Your assignment: Print all of the data exactly, with no line missing.

Data to process:
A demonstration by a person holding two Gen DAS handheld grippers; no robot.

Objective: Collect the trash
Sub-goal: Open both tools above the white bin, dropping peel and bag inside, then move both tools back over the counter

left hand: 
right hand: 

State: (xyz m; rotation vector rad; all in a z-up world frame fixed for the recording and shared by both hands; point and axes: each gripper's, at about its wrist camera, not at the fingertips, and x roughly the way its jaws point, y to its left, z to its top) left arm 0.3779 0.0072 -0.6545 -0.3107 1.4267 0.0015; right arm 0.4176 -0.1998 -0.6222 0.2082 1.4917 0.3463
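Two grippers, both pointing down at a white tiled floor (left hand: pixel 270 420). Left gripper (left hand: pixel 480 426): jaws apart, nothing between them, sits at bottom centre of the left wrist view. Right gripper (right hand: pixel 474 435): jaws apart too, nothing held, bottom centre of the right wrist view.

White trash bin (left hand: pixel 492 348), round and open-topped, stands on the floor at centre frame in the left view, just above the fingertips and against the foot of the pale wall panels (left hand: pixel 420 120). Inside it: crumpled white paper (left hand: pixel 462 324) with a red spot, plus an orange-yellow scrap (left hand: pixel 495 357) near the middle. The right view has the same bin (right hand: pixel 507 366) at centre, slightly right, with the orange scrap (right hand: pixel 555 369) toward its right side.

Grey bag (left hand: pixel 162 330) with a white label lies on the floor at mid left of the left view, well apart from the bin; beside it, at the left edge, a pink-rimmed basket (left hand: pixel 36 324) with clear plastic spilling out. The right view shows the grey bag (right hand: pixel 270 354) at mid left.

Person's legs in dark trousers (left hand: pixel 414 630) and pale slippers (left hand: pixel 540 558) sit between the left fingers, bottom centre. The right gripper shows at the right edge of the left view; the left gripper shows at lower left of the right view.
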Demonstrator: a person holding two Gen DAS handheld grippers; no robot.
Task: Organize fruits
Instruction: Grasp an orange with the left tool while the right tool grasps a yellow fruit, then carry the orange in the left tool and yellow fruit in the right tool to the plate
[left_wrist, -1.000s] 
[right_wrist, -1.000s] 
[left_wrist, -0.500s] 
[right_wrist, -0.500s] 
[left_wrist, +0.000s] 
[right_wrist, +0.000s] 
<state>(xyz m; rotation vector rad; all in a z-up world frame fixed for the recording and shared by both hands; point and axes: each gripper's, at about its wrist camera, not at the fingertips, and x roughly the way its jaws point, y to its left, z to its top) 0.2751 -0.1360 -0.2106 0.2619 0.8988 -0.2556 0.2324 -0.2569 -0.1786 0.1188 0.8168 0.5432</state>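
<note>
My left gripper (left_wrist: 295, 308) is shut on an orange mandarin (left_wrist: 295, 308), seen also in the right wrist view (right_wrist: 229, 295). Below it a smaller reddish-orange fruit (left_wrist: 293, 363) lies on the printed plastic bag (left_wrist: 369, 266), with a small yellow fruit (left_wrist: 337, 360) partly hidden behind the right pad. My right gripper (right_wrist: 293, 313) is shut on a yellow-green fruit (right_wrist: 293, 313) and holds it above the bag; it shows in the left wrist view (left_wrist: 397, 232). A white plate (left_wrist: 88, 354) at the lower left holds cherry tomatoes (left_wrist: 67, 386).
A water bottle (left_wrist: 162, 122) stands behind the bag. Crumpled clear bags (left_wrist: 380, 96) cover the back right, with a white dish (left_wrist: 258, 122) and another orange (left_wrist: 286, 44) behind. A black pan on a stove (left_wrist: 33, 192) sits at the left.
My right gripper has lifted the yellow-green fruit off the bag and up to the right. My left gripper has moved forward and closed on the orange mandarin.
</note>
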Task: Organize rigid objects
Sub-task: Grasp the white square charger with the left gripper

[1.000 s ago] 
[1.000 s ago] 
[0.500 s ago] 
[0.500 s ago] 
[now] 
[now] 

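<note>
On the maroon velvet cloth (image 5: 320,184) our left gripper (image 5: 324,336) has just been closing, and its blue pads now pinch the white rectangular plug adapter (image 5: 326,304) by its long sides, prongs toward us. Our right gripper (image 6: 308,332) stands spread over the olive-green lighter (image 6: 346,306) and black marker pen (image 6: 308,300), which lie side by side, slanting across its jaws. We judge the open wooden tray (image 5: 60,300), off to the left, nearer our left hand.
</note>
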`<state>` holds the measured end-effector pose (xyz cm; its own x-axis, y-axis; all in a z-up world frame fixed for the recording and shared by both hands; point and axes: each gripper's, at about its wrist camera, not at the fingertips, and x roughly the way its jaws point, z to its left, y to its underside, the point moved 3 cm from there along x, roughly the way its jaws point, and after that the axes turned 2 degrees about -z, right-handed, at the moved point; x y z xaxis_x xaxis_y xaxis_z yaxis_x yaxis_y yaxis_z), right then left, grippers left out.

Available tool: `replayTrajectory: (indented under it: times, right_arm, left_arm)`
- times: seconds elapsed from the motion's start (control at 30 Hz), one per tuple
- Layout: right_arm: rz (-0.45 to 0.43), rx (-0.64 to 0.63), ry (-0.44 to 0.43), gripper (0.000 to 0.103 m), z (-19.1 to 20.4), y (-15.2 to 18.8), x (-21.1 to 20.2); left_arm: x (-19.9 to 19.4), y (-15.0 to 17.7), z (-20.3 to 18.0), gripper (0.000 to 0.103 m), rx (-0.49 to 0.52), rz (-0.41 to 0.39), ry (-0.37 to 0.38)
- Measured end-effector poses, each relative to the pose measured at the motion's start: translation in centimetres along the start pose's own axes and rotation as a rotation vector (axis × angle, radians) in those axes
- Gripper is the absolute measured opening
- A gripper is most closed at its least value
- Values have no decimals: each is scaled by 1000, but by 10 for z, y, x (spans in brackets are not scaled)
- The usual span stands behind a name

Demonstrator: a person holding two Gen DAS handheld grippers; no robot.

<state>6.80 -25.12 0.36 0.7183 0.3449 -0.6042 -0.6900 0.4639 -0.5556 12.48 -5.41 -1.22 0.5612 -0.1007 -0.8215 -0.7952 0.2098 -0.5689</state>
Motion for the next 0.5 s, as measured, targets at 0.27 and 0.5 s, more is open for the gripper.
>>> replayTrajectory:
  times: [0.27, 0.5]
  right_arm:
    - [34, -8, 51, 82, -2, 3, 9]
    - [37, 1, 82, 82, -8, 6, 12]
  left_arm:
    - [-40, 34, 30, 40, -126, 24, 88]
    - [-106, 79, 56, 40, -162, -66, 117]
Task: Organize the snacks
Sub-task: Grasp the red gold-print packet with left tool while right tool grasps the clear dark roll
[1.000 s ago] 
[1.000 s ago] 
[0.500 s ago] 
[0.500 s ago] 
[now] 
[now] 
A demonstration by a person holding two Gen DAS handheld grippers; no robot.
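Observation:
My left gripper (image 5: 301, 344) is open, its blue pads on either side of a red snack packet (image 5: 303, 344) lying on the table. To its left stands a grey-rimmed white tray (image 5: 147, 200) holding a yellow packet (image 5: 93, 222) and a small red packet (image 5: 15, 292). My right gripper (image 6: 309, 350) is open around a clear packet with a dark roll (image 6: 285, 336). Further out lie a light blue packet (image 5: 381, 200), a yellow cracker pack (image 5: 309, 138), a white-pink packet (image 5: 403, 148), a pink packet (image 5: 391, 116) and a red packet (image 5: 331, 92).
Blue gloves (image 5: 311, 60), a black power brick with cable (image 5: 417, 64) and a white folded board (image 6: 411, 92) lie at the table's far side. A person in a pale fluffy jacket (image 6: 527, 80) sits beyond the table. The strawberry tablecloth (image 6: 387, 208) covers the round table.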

Result of this exercise:
A demonstration by a person holding two Gen DAS handheld grippers; no robot.

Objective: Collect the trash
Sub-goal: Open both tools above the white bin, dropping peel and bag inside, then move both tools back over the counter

left hand: 
right hand: 

State: (xyz m; rotation vector rad; all in a z-up world frame fixed for the recording and shared by both hands; point and axes: each gripper's, at about its wrist camera, not at the fingertips, and x roughly the way its jaws point, y to its left, z to its top) left arm 0.3779 0.0072 -0.6545 -0.3107 1.4267 0.0015; right arm 0.4176 -0.1998 -0.6222 0.2082 1.4917 0.3463
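Two grippers, both pointing down at a white tiled floor (left hand: pixel 270 420). Left gripper (left hand: pixel 480 426): jaws apart, nothing between them, sits at bottom centre of the left wrist view. Right gripper (right hand: pixel 474 435): jaws apart too, nothing held, bottom centre of the right wrist view.

White trash bin (left hand: pixel 492 348), round and open-topped, stands on the floor at centre frame in the left view, just above the fingertips and against the foot of the pale wall panels (left hand: pixel 420 120). Inside it: crumpled white paper (left hand: pixel 462 324) with a red spot, plus an orange-yellow scrap (left hand: pixel 495 357) near the middle. The right view has the same bin (right hand: pixel 507 366) at centre, slightly right, with the orange scrap (right hand: pixel 555 369) toward its right side.

Grey bag (left hand: pixel 162 330) with a white label lies on the floor at mid left of the left view, well apart from the bin; beside it, at the left edge, a pink-rimmed basket (left hand: pixel 36 324) with clear plastic spilling out. The right view shows the grey bag (right hand: pixel 270 354) at mid left.

Person's legs in dark trousers (left hand: pixel 414 630) and pale slippers (left hand: pixel 540 558) sit between the left fingers, bottom centre. The right gripper shows at the right edge of the left view; the left gripper shows at lower left of the right view.
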Demonstrator: a person holding two Gen DAS handheld grippers; no robot.
Task: Organize fruits
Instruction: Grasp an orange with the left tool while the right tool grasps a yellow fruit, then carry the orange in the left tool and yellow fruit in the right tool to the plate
[left_wrist, -1.000s] 
[right_wrist, -1.000s] 
[left_wrist, -0.500s] 
[right_wrist, -0.500s] 
[left_wrist, +0.000s] 
[right_wrist, +0.000s] 
<state>(xyz m; rotation vector rad; all in a z-up world frame fixed for the recording and shared by both hands; point and axes: each gripper's, at about its wrist camera, not at the fingertips, and x roughly the way its jaws point, y to its left, z to its top) 0.2751 -0.1360 -0.2106 0.2619 0.8988 -0.2556 0.2324 -0.2569 -0.1786 0.1188 0.8168 0.5432</state>
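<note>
My left gripper (left_wrist: 295, 308) is shut on an orange mandarin (left_wrist: 295, 308), seen also in the right wrist view (right_wrist: 229, 295). Below it a smaller reddish-orange fruit (left_wrist: 293, 363) lies on the printed plastic bag (left_wrist: 369, 266), with a small yellow fruit (left_wrist: 337, 360) partly hidden behind the right pad. My right gripper (right_wrist: 293, 313) is shut on a yellow-green fruit (right_wrist: 293, 313) and holds it above the bag; it shows in the left wrist view (left_wrist: 397, 232). A white plate (left_wrist: 88, 354) at the lower left holds cherry tomatoes (left_wrist: 67, 386).
A water bottle (left_wrist: 162, 122) stands behind the bag. Crumpled clear bags (left_wrist: 380, 96) cover the back right, with a white dish (left_wrist: 258, 122) and another orange (left_wrist: 286, 44) behind. A black pan on a stove (left_wrist: 33, 192) sits at the left.
My right gripper has lifted the yellow-green fruit off the bag and up to the right. My left gripper has moved forward and closed on the orange mandarin.
</note>
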Task: Organize rigid objects
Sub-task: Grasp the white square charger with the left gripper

[1.000 s ago] 
[1.000 s ago] 
[0.500 s ago] 
[0.500 s ago] 
[now] 
[now] 

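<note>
On the maroon velvet cloth (image 5: 320,184) our left gripper (image 5: 324,336) has just been closing, and its blue pads now pinch the white rectangular plug adapter (image 5: 326,304) by its long sides, prongs toward us. Our right gripper (image 6: 308,332) stands spread over the olive-green lighter (image 6: 346,306) and black marker pen (image 6: 308,300), which lie side by side, slanting across its jaws. We judge the open wooden tray (image 5: 60,300), off to the left, nearer our left hand.
</note>
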`<state>` holds the measured end-effector pose (xyz cm; its own x-axis, y-axis; all in a z-up world frame fixed for the recording and shared by both hands; point and axes: each gripper's, at about its wrist camera, not at the fingertips, and x roughly the way its jaws point, z to its left, y to its underside, the point moved 3 cm from there along x, roughly the way its jaws point, and after that the axes turned 2 degrees about -z, right-handed, at the moved point; x y z xaxis_x xaxis_y xaxis_z yaxis_x yaxis_y yaxis_z), right then left, grippers left out.

Available tool: `replayTrajectory: (indented under it: times, right_arm, left_arm)`
- times: seconds elapsed from the motion's start (control at 30 Hz), one per tuple
- Layout: right_arm: rz (-0.45 to 0.43), rx (-0.64 to 0.63), ry (-0.44 to 0.43), gripper (0.000 to 0.103 m), z (-19.1 to 20.4), y (-15.2 to 18.8), x (-21.1 to 20.2); left_arm: x (-19.9 to 19.4), y (-15.0 to 17.7), z (-20.3 to 18.0), gripper (0.000 to 0.103 m), rx (-0.49 to 0.52), rz (-0.41 to 0.39), ry (-0.37 to 0.38)
- Measured end-effector poses, each relative to the pose measured at the motion's start: translation in centimetres along the start pose's own axes and rotation as a rotation vector (axis × angle, radians) in those axes
- Gripper is the absolute measured opening
- A gripper is most closed at its least value
- Values have no decimals: each is scaled by 1000, but by 10 for z, y, x (spans in brackets are not scaled)
- The usual span stands behind a name

Demonstrator: a person holding two Gen DAS handheld grippers; no robot.

<state>6.80 -25.12 0.36 0.7183 0.3449 -0.6042 -0.6900 0.4639 -0.5556 12.48 -5.41 -1.22 0.5612 -0.1007 -0.8215 -0.7952 0.2098 -0.5689</state>
Motion for the next 0.5 s, as measured, targets at 0.27 and 0.5 s, more is open for the gripper.
>>> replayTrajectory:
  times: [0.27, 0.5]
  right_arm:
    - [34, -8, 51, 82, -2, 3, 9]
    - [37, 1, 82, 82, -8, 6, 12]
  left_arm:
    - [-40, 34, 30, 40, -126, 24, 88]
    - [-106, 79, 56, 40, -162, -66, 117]
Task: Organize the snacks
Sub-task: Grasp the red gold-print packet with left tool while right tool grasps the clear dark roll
[1.000 s ago] 
[1.000 s ago] 
[0.500 s ago] 
[0.500 s ago] 
[now] 
[now] 
A demonstration by a person holding two Gen DAS handheld grippers; no robot.
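Observation:
My left gripper (image 5: 301, 344) is open, its blue pads on either side of a red snack packet (image 5: 303, 344) lying on the table. To its left stands a grey-rimmed white tray (image 5: 147, 200) holding a yellow packet (image 5: 93, 222) and a small red packet (image 5: 15, 292). My right gripper (image 6: 309, 350) is open around a clear packet with a dark roll (image 6: 285, 336). Further out lie a light blue packet (image 5: 381, 200), a yellow cracker pack (image 5: 309, 138), a white-pink packet (image 5: 403, 148), a pink packet (image 5: 391, 116) and a red packet (image 5: 331, 92).
Blue gloves (image 5: 311, 60), a black power brick with cable (image 5: 417, 64) and a white folded board (image 6: 411, 92) lie at the table's far side. A person in a pale fluffy jacket (image 6: 527, 80) sits beyond the table. The strawberry tablecloth (image 6: 387, 208) covers the round table.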

No more output is expected here.